> _Information supplied_
= Beginning of Section =

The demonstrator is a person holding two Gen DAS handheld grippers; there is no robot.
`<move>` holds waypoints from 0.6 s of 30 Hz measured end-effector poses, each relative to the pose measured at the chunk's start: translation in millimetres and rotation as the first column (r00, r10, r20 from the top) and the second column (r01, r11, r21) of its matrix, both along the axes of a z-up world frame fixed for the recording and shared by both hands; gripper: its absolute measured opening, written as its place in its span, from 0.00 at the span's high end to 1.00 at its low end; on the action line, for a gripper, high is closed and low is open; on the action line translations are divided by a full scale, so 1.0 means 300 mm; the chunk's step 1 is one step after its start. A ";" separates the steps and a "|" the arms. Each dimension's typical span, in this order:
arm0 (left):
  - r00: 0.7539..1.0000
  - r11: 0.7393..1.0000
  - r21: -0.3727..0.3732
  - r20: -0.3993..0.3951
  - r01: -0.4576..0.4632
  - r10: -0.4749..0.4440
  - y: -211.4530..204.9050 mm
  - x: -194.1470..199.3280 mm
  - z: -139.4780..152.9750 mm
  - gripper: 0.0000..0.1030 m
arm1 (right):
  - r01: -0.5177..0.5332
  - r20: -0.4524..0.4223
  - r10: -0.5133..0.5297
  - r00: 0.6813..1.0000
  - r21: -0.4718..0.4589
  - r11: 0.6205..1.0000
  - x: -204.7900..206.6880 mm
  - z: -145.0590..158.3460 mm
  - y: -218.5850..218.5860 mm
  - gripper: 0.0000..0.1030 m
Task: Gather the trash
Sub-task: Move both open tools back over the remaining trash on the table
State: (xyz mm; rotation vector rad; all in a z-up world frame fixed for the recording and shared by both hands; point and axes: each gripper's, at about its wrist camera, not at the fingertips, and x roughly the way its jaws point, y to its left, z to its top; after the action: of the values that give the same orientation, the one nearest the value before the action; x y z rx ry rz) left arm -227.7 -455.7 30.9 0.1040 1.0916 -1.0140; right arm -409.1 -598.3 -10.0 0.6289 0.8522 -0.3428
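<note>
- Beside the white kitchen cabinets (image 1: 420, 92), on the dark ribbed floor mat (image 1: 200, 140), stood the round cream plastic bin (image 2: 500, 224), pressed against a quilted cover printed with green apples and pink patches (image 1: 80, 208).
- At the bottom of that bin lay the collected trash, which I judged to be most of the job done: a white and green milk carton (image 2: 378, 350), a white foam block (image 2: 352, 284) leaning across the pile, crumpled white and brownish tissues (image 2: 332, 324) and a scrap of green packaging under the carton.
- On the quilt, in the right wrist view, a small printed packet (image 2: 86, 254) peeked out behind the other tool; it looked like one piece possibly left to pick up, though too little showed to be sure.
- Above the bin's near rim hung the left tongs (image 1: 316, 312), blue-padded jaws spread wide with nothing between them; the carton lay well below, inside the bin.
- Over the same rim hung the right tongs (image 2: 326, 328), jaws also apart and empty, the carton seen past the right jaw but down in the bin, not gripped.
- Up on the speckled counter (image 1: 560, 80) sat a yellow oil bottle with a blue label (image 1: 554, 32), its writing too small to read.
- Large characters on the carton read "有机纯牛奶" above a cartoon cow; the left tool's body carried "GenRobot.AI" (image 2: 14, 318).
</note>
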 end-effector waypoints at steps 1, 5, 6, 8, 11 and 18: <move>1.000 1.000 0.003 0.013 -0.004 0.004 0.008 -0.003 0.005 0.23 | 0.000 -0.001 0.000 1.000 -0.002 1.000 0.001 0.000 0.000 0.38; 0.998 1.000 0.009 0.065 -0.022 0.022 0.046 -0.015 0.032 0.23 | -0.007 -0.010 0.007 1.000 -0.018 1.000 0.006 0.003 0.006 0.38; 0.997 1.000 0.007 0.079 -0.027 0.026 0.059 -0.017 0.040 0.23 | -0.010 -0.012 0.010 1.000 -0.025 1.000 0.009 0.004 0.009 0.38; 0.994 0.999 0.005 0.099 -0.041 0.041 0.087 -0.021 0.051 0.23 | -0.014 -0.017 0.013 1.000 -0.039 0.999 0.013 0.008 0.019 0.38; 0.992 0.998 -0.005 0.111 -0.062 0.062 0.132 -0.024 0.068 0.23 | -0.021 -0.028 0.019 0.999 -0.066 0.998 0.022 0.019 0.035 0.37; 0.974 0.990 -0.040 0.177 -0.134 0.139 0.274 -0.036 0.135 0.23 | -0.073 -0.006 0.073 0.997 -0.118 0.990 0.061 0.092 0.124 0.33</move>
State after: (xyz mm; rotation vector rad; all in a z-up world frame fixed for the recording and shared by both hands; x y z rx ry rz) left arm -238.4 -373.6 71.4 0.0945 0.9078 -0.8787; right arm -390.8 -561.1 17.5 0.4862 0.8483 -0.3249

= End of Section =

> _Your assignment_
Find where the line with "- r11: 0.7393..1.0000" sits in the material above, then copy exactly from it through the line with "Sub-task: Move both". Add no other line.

> _Solved exercise_
  - r11: 0.7393..1.0000
  - r21: -0.3727..0.3732
  - r20: -0.3993..0.3951
  - r01: -0.4576..0.4632
  - r10: -0.4749..0.4440
  - y: -211.4530..204.9050 mm
  - x: -194.1470..199.3280 mm
  - z: -139.4780..152.9750 mm
  - gripper: 0.0000..0.1030 m
arm1 (right):
  - r01: -0.5177..0.5332
  - r20: -0.4524..0.4223
  - r10: -0.5133..0.5297
  - r00: 0.6813..1.0000
  - r21: -0.4718..0.4589
  - r11: 0.6205..1.0000
  - x: -204.7900..206.6880 mm
  - z: -145.0590..158.3460 mm
  - y: -218.5850..218.5860 mm
  - gripper: 0.0000..0.1030 m
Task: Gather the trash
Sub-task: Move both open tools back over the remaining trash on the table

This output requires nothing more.